After that Lane started to panic. She couldn’t think about leaving the resort. When she tried to, her mind went back to the place she’d come here to escape and she had to start moving. She ripped all of the daylilies up, planted the hollyhocks, sanded the docks, starting drawing up plans for a gazebo near the edge of the water. “We could build a new cottage,” she told Paul when they were lying in bed one night. “We could put in better trails through the woods, for people who like to hike. Why couldn’t you work in a lab in Oconomowoc?” She didn’t mean for this last part to come out, she meant to say that other stuff instead, not in addition to. She rolled over to get away from him, didn’t wait for him to answer her. She closed her eyes and tried to convince herself that they were both asleep.
He put his arms around her. “There aren’t any labs in Oconomowoc.”
“Have you checked?” she asked him, rolling over again to face him.
“Well, no, but I just know—there aren’t any labs in Oconomowoc.”
“But you haven’t actually checked so you don’t really know,” she said. She knew she sounded bitter. She lay there, thinking about the sounds of the lake. What did other people hear when they were falling asleep?
“You should take a vacation,” he said, wherever he was, in the darkness. “You should go somewhere else. You haven’t been anywhere else in a long time.”
It was true. They had gone to Chicago for their anniversary a few years ago. They’d spent a weekend in Florida the winter before last. That was all.
“I don’t want to go to Omaha,” she said then.
“I know,” he said and started laughing. “I really do.”
Lane laughed, too. “Don’t laugh at me,” she said and then she found his arm and squeezed it.

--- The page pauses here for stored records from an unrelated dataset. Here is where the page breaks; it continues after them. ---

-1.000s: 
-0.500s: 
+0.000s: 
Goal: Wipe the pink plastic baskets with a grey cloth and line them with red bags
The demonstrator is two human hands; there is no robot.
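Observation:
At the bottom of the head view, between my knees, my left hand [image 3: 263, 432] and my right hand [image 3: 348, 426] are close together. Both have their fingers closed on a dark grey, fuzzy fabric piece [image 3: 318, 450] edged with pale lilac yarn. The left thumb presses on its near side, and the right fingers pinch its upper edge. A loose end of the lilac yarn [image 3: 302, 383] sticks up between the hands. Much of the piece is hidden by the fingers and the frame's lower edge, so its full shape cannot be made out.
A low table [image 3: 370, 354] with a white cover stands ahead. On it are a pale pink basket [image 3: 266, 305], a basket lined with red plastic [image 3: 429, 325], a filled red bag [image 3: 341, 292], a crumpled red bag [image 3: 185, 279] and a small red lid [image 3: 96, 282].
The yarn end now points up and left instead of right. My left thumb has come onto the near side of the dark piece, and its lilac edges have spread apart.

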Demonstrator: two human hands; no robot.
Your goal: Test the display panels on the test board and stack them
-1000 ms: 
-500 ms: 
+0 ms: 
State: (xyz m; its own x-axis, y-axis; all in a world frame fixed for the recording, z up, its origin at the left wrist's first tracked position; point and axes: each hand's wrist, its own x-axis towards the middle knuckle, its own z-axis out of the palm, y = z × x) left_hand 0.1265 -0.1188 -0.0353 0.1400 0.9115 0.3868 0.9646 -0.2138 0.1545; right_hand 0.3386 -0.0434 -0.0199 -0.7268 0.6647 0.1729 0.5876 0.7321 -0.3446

At first Paul laughed more, but then he said, “Hey, that hurts,” and the room got quiet for a long time. She thought he had fallen asleep. The boats creaked and the water sloshed against the docks. The wind seemed to call her, tonight saying something in particular. Her mind drifted far from her and she couldn’t tell the difference between awake and dreaming. Out of nowhere Paul said, “You should go see your sister.” It made her jump. All she could say was, “God, you scared me.”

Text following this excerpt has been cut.